## Problem to solve:
Beginning with the line below that contains "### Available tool" and ending with the line that contains "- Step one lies", copy every line exactly. Copy nothing else.

## Exercise inputs:
★ ★ ★ ★

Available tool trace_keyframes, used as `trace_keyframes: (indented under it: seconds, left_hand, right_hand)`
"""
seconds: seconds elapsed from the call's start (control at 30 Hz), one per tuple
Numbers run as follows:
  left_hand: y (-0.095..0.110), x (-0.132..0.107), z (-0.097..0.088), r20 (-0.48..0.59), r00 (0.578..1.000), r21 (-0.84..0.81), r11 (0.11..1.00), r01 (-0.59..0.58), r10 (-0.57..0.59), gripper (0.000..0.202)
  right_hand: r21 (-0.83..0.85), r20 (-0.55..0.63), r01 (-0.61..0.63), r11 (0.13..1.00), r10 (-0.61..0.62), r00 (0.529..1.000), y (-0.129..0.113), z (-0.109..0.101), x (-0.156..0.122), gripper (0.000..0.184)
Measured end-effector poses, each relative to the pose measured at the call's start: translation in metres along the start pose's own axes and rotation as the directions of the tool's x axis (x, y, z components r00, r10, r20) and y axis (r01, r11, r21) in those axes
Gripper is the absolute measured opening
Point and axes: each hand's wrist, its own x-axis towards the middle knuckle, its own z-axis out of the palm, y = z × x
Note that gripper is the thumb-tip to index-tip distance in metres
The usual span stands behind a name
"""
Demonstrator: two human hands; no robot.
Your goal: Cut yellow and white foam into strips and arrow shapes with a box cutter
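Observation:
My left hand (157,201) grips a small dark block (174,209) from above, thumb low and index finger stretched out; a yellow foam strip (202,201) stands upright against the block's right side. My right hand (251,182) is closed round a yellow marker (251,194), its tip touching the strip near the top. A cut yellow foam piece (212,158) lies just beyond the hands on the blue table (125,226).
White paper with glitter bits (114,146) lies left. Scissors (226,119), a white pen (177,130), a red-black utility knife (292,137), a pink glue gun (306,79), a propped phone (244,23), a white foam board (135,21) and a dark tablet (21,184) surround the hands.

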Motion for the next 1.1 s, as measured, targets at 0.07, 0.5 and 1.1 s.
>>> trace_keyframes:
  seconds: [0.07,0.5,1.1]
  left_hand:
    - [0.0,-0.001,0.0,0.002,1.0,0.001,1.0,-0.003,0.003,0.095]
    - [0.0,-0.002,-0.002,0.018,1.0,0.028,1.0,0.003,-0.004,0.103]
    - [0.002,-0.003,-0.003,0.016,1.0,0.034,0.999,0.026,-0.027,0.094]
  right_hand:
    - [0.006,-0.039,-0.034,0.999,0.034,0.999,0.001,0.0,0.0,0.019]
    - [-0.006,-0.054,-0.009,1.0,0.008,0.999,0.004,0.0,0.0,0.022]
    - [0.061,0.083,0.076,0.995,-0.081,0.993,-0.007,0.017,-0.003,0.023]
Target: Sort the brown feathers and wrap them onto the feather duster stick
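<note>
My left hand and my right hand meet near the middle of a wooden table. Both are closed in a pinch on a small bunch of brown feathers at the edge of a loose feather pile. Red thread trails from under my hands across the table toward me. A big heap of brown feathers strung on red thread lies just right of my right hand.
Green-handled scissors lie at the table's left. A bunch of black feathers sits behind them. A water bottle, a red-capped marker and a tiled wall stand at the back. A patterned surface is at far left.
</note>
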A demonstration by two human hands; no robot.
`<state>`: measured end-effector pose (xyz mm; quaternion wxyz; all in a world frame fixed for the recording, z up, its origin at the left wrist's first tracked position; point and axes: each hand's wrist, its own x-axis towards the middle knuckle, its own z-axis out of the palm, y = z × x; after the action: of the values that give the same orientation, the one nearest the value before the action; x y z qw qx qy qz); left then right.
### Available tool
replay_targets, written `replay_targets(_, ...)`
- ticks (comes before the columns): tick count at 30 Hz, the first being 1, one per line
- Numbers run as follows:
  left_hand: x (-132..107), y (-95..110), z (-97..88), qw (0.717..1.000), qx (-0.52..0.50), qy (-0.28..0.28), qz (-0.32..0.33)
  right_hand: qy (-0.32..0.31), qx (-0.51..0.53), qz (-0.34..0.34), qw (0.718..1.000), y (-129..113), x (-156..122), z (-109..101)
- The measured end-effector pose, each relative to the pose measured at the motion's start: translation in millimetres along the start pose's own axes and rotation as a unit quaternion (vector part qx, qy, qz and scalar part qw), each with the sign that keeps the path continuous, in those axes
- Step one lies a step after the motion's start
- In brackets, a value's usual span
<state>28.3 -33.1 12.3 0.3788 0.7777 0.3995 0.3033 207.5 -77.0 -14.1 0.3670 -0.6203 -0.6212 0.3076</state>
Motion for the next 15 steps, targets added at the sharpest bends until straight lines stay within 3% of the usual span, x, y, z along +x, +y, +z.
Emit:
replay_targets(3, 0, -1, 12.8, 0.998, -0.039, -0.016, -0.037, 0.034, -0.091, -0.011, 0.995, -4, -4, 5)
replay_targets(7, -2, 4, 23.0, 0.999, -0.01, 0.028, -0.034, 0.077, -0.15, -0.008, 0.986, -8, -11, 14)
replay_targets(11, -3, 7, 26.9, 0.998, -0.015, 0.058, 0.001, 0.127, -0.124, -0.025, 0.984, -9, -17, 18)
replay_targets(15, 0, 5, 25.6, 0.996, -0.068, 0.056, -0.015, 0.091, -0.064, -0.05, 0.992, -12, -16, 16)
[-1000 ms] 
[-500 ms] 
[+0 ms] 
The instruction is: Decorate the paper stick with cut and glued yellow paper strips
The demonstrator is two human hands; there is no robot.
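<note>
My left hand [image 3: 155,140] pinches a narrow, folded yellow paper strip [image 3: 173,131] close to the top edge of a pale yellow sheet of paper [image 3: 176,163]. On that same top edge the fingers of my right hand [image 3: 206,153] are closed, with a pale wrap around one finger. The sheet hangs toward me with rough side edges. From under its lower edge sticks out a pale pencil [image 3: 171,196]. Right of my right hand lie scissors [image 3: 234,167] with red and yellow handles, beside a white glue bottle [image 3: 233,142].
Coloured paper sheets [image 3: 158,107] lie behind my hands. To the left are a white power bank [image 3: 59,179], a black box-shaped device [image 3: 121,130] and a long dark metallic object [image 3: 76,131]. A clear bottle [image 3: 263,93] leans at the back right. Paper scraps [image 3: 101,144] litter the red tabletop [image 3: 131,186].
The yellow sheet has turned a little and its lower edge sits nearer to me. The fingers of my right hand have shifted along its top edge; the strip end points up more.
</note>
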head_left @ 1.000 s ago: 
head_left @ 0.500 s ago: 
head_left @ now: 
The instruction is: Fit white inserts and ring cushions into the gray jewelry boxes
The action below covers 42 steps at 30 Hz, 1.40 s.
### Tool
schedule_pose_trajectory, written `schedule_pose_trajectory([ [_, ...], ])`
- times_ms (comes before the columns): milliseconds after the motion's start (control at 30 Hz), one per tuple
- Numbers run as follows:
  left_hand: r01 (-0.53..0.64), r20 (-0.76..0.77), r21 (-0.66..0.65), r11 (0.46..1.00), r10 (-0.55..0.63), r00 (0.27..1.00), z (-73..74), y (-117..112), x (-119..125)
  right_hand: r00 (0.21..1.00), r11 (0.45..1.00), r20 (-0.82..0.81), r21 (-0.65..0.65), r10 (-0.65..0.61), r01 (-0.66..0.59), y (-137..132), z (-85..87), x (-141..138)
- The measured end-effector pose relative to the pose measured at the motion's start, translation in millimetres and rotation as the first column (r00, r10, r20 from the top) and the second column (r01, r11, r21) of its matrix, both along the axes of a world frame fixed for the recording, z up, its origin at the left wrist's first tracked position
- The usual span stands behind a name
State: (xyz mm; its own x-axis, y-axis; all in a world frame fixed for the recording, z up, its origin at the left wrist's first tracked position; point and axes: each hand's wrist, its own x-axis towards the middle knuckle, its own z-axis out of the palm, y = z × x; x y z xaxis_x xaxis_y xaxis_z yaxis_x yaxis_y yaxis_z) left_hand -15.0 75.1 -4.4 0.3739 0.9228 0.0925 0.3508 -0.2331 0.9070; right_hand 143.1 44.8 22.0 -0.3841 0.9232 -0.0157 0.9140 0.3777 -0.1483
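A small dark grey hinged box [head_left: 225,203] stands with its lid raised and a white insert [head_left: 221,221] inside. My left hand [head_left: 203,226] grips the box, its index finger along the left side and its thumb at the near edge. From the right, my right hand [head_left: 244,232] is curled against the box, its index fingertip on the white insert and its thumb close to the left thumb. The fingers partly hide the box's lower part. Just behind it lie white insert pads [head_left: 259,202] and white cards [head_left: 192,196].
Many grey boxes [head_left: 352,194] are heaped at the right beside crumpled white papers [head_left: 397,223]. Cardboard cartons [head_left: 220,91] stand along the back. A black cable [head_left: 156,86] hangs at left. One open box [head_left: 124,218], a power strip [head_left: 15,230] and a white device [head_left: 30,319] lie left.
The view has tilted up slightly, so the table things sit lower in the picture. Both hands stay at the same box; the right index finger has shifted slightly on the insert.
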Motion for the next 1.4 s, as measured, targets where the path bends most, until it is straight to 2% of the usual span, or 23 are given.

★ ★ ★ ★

## Response to the task:
### Available tool
replay_targets, written `replay_targets(_, ...)`
- ticks (comes before the columns): tick count at 30 Hz, the first being 1, one per line
- Numbers run as follows:
  left_hand: x (-132..107), y (-95..110), z (-97..88), qw (0.717..1.000), qx (-0.52..0.50), qy (-0.28..0.28), qz (-0.32..0.33)
  right_hand: qy (-0.32..0.31), qx (-0.51..0.53), qz (-0.34..0.34), qw (0.718..1.000), y (-129..113), x (-156..122), z (-109..101)
- The measured end-effector pose, each relative to the pose measured at the motion's start: translation in millimetres along the start pose's own axes and rotation as a unit quaternion (vector part qx, qy, qz and scalar part qw), each with the sign that keeps the path continuous, in those axes
- Step one lies a step after the motion's start

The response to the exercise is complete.